### Work request
Would you repeat exactly the part of the listing below that runs from the line containing "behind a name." down to the line containing "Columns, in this", inclusive, and nothing else?

### Record extracts
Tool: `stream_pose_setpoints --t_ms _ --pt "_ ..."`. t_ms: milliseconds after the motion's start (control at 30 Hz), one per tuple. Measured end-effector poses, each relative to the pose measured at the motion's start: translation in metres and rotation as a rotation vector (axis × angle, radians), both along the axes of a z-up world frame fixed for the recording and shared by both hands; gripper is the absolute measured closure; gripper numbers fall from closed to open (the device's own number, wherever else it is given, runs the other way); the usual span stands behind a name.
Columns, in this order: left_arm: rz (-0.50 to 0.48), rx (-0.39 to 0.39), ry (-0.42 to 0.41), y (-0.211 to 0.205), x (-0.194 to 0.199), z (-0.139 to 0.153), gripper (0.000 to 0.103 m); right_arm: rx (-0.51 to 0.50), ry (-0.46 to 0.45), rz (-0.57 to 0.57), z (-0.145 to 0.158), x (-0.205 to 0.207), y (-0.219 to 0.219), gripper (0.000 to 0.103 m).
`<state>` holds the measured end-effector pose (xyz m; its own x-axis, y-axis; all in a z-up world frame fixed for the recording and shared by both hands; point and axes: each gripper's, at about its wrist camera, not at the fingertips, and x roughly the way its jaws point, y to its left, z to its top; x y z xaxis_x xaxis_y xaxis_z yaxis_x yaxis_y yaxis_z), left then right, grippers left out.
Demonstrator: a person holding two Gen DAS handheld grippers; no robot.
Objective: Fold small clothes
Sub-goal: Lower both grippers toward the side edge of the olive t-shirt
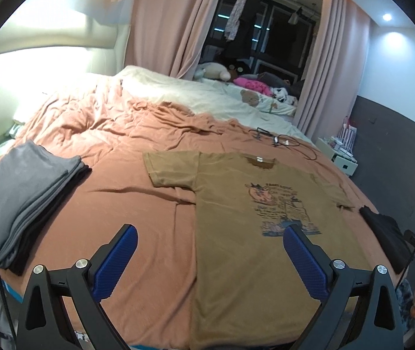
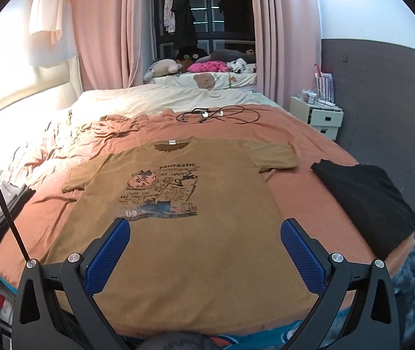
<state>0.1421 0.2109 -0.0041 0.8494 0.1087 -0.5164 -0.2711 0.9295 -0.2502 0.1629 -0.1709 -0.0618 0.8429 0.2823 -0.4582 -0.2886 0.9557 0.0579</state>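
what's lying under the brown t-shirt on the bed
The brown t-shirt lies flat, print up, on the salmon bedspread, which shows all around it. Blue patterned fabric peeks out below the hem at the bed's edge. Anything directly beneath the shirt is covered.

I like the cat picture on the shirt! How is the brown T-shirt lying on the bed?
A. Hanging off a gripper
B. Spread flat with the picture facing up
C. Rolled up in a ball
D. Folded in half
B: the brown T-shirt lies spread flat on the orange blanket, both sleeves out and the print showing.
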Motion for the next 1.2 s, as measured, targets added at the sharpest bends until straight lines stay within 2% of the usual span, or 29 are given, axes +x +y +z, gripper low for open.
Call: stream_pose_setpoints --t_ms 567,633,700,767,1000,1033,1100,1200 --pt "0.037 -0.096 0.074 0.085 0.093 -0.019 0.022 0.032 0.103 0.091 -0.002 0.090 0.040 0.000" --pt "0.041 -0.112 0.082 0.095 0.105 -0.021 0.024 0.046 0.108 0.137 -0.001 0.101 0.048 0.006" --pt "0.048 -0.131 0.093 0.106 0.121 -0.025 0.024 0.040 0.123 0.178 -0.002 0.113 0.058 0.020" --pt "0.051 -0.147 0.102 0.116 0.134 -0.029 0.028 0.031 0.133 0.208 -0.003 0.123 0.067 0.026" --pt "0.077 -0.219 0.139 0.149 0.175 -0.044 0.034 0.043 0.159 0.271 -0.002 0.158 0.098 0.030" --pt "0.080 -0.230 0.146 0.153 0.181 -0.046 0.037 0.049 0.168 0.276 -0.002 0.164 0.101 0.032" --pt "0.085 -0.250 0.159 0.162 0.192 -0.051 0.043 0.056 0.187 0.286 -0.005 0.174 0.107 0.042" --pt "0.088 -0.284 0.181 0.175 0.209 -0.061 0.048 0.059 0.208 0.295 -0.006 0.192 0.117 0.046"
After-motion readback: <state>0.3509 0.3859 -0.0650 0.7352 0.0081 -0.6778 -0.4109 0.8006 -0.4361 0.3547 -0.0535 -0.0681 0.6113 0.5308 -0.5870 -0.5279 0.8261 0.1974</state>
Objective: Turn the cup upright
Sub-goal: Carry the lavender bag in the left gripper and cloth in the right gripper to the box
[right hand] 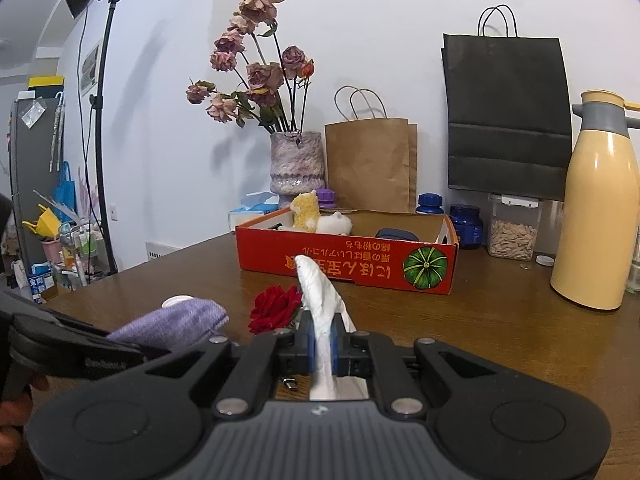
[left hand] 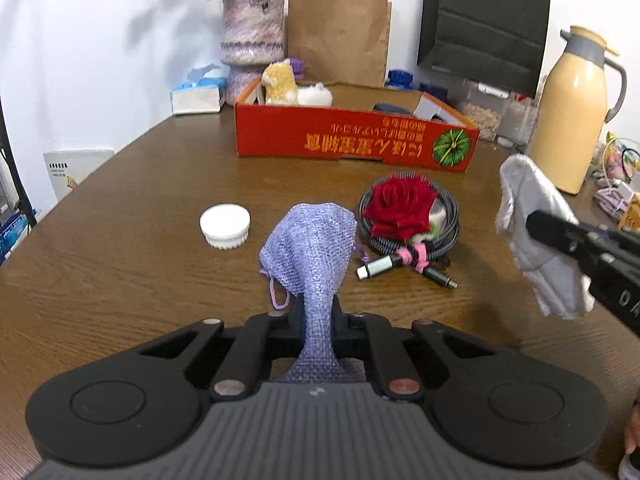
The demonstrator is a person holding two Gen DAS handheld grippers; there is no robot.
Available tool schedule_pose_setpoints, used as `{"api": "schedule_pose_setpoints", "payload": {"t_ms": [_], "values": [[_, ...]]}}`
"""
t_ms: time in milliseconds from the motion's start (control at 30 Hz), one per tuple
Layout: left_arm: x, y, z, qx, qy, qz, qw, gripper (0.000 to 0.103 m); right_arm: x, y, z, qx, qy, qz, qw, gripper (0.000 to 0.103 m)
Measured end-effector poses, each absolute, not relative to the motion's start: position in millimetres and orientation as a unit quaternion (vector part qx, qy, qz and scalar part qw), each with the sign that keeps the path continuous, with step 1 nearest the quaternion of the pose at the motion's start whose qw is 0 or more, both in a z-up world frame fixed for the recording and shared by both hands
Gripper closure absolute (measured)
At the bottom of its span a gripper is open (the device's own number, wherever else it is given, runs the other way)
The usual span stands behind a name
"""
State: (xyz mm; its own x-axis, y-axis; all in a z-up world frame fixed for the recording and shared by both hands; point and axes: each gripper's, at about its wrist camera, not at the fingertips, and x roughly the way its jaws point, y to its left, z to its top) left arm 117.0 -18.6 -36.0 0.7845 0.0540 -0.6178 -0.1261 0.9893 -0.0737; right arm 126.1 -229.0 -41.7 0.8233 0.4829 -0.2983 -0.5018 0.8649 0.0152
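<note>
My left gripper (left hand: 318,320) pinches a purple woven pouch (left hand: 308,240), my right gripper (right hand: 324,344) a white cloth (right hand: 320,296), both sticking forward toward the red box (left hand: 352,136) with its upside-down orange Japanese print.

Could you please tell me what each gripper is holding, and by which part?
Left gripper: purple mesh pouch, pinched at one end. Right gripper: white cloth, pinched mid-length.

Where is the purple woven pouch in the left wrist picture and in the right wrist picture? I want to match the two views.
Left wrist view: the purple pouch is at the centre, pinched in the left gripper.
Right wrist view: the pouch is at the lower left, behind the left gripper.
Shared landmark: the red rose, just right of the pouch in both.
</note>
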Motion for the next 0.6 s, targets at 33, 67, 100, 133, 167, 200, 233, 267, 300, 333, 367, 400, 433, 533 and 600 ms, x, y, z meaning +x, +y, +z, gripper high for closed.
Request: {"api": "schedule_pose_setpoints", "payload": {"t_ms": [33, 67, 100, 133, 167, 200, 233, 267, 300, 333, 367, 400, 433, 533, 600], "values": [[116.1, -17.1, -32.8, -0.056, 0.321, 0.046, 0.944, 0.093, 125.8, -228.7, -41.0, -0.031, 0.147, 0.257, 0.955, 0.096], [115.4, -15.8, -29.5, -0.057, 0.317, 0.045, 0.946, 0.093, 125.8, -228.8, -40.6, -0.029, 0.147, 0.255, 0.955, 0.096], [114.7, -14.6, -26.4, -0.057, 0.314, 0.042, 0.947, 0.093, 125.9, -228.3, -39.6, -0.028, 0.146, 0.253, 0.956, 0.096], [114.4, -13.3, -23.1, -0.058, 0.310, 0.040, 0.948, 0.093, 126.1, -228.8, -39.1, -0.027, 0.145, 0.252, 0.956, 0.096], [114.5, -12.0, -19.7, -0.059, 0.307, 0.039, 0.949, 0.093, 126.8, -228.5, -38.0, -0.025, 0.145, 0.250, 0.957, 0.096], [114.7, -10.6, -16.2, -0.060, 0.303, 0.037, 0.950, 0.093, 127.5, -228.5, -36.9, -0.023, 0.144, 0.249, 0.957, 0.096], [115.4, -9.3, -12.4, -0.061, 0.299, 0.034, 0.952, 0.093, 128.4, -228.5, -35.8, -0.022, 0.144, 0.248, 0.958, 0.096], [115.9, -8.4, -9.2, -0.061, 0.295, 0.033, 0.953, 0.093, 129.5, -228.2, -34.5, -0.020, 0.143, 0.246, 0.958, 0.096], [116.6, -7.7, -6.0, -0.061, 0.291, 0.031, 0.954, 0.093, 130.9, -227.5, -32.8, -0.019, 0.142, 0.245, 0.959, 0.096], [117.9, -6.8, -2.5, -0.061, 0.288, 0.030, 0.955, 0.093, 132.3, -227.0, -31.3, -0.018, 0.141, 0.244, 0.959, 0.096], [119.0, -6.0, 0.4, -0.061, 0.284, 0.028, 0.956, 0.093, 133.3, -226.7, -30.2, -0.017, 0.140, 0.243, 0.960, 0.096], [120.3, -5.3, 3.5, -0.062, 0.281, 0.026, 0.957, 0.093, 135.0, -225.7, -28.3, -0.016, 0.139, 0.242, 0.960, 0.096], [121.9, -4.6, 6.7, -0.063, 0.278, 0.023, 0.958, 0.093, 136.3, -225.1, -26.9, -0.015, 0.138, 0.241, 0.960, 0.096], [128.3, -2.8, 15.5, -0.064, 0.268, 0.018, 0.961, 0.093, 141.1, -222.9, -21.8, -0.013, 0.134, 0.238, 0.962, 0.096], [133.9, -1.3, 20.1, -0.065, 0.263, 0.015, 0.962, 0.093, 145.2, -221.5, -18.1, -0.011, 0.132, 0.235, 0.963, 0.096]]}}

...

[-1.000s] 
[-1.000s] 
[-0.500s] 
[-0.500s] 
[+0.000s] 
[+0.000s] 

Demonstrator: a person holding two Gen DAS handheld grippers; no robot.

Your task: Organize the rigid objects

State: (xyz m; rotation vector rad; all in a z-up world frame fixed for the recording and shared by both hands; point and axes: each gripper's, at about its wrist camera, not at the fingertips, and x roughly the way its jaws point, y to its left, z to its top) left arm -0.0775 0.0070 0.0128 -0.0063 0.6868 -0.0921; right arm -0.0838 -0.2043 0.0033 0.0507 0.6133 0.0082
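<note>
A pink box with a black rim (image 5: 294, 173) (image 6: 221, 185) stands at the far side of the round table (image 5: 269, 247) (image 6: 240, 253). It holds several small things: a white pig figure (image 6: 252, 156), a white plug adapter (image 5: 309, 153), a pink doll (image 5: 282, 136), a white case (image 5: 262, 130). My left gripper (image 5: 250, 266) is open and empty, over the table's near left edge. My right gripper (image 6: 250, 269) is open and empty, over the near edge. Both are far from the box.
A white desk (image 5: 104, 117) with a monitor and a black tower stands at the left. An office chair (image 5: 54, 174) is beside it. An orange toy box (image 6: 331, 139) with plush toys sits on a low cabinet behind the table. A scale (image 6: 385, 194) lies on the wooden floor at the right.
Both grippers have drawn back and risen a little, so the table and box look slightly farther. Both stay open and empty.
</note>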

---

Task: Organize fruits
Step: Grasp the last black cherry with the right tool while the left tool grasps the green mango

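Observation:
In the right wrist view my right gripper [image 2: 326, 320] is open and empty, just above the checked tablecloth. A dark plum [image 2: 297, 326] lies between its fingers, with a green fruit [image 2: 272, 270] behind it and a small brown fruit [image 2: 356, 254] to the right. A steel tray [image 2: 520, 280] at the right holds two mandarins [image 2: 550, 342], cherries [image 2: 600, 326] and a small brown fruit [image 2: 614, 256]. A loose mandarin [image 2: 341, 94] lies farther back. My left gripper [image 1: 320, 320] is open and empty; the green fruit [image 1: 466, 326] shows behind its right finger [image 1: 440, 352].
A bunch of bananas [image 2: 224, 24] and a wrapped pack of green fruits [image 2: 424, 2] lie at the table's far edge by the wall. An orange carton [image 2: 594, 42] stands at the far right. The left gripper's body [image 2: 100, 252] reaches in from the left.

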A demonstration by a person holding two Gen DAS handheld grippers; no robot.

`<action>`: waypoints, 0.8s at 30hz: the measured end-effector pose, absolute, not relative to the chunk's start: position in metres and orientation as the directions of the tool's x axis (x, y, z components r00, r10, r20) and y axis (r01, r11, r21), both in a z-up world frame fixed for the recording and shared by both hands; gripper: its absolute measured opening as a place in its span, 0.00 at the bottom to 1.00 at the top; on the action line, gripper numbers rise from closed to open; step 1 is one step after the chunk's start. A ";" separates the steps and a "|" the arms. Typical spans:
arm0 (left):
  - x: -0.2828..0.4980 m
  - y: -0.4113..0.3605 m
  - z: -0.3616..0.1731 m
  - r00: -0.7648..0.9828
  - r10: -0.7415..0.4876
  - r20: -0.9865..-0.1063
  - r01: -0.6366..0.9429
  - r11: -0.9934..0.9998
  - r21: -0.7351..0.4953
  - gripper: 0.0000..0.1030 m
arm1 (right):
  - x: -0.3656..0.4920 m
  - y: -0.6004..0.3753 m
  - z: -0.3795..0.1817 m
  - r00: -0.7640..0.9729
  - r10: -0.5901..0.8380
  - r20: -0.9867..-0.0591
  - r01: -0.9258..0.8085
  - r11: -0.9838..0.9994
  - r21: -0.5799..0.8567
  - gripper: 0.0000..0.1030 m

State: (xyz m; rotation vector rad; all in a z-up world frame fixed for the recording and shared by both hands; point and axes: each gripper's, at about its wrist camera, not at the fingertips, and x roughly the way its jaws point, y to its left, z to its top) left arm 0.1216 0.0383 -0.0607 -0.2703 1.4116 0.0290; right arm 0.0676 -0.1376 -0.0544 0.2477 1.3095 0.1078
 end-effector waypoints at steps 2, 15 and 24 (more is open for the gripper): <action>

### Solution for this problem
Tool: `stream_pose_setpoints --t_ms _ --pt "_ ..."`. t_ms: milliseconds after the motion's start (control at 30 Hz), one per tuple. Measured end-effector poses, each relative to the pose measured at the motion's start: translation in metres and rotation as a rotation vector (axis × angle, radians), both along the axes of a z-up world frame fixed for the recording and shared by both hands; gripper is the absolute measured closure; gripper numbers fall from closed to open (the device's own number, wherever else it is given, runs the other way); the usual span stands behind a name.
Columns, in this order: left_arm: rz (-0.50 to 0.48), rx (-0.39 to 0.39), ry (-0.42 to 0.41), y (-0.211 to 0.205), x (-0.194 to 0.199), z (-0.139 to 0.153), gripper (0.000 to 0.103 m); right_arm: rx (-0.51 to 0.50), ry (-0.46 to 0.45), rz (-0.57 to 0.57), z (-0.145 to 0.158), x (-0.205 to 0.207), y (-0.219 to 0.219), gripper (0.000 to 0.103 m).

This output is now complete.